Records excerpted from a collection
:::
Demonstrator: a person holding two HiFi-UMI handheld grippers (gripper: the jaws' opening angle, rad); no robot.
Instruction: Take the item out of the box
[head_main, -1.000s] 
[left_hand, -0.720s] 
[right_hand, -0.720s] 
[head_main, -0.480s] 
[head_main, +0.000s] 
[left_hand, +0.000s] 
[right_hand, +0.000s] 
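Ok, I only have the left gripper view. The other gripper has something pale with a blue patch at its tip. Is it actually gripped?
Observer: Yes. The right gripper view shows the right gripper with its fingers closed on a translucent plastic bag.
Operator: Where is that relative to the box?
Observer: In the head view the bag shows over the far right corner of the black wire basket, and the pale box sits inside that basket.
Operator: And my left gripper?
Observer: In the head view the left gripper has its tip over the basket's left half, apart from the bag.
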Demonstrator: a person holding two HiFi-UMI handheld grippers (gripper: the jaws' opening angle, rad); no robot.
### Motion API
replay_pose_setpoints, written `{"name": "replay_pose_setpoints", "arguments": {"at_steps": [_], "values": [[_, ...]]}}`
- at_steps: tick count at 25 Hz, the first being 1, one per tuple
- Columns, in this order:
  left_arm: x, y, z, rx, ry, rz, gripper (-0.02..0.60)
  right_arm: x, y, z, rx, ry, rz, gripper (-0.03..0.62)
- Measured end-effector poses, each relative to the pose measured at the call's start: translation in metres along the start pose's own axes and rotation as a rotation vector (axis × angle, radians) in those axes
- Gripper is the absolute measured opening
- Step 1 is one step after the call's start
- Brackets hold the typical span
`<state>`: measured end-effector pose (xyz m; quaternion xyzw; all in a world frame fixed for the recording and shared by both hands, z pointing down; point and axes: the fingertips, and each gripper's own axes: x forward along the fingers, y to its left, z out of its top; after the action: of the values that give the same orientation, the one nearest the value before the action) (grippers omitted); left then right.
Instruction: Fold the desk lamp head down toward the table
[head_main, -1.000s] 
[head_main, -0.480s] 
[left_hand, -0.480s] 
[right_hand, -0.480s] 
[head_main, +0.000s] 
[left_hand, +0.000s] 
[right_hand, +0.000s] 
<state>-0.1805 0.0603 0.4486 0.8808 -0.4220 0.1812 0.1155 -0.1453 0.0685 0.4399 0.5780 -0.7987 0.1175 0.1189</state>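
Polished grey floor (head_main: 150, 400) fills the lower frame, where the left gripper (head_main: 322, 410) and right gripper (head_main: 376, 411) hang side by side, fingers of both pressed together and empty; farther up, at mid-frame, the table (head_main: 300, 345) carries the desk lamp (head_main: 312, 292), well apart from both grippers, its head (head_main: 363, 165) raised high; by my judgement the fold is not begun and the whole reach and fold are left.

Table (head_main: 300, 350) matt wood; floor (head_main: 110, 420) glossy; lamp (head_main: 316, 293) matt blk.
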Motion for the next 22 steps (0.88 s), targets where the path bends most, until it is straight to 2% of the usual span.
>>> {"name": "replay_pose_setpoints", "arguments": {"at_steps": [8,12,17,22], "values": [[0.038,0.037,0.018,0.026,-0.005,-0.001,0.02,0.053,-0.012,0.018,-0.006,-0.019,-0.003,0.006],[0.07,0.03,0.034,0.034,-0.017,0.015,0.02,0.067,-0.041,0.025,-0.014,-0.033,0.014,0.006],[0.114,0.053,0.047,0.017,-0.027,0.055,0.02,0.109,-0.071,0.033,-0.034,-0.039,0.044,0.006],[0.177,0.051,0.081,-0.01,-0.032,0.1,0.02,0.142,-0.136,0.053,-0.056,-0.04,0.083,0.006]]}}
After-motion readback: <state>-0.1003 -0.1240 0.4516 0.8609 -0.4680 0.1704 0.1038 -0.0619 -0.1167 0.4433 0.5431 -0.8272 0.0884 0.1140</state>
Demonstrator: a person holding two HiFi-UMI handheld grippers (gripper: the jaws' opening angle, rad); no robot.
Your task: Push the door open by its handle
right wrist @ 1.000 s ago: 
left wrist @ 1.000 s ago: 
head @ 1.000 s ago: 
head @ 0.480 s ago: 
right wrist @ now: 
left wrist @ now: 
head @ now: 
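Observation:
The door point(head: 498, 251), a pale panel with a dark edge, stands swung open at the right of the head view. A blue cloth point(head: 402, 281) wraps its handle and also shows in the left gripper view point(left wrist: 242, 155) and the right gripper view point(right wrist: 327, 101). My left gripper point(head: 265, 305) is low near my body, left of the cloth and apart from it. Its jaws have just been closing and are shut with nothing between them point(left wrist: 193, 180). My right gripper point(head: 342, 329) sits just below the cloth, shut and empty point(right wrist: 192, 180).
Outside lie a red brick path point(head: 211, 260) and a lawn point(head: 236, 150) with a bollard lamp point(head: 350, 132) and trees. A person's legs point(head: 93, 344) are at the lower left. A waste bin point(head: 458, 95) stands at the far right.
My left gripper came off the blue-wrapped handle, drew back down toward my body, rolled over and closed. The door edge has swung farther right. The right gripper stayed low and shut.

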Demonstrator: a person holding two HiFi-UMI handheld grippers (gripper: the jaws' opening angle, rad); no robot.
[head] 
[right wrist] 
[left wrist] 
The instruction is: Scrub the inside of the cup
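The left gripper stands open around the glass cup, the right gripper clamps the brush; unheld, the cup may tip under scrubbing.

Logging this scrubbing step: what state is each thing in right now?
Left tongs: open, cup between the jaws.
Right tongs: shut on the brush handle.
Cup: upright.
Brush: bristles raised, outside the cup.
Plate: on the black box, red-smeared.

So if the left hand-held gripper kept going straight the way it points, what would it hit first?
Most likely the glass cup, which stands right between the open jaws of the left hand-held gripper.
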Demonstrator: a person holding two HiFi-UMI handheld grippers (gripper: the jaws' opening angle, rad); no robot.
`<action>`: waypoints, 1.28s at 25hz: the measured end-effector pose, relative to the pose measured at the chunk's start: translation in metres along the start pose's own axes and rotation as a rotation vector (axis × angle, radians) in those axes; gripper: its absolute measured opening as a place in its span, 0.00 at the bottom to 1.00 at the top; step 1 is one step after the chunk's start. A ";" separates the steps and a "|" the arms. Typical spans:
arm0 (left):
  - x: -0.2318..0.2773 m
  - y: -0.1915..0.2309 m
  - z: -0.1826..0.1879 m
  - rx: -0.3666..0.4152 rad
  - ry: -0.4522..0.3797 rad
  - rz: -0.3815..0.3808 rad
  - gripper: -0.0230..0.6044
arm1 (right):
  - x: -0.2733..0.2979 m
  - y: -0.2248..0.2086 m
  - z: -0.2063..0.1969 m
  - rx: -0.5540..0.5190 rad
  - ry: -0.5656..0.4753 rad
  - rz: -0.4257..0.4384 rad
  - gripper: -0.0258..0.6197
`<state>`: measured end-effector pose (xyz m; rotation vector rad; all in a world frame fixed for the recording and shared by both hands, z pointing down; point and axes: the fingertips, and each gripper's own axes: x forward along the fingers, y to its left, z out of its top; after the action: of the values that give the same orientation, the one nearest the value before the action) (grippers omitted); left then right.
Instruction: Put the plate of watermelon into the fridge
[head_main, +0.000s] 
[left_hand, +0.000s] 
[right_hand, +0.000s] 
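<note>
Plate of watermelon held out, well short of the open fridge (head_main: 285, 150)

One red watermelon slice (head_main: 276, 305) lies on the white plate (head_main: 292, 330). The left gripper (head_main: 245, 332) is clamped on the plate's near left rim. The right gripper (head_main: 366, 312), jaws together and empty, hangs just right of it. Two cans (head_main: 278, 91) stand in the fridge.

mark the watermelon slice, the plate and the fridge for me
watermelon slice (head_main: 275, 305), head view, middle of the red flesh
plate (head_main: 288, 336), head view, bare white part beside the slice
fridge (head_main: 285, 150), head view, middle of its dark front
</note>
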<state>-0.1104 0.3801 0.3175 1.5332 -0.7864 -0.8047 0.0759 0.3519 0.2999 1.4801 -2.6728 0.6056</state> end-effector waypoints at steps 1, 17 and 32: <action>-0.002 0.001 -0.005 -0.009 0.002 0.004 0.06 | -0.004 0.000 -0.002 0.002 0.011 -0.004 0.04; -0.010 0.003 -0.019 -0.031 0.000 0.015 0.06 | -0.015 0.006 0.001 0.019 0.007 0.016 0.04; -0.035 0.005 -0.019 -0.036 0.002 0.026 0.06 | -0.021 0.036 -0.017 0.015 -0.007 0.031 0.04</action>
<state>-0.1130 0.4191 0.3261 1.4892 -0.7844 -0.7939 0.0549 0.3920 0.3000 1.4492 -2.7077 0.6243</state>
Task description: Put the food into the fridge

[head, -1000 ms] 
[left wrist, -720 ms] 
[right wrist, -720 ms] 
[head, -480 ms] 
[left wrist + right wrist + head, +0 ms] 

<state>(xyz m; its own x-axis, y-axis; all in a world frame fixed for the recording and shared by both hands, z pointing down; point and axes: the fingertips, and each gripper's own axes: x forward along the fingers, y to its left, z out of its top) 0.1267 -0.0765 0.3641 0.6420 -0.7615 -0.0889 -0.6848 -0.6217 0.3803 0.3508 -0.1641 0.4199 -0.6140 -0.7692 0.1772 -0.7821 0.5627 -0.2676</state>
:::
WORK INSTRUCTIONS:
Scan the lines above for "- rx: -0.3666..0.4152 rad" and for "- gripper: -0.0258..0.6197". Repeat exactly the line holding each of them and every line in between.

ANSWER BOX:
  - rx: -0.3666..0.4152 rad
  - ry: -0.4522..0.3797 rad
  - rz: -0.3815..0.3808 rad
  - gripper: -0.0230..0.6044
arm1 (right):
  - x: -0.2733..0.2979 m
  - y: -0.2248..0.2086 m
  - z: -0.2063..0.1969 m
  - rx: -0.5540..0.5190 rad
  - ry: -0.5656..0.4753 rad
  - rz: -0.4257..0.4384 rad
  - gripper: -0.0258..0.6197

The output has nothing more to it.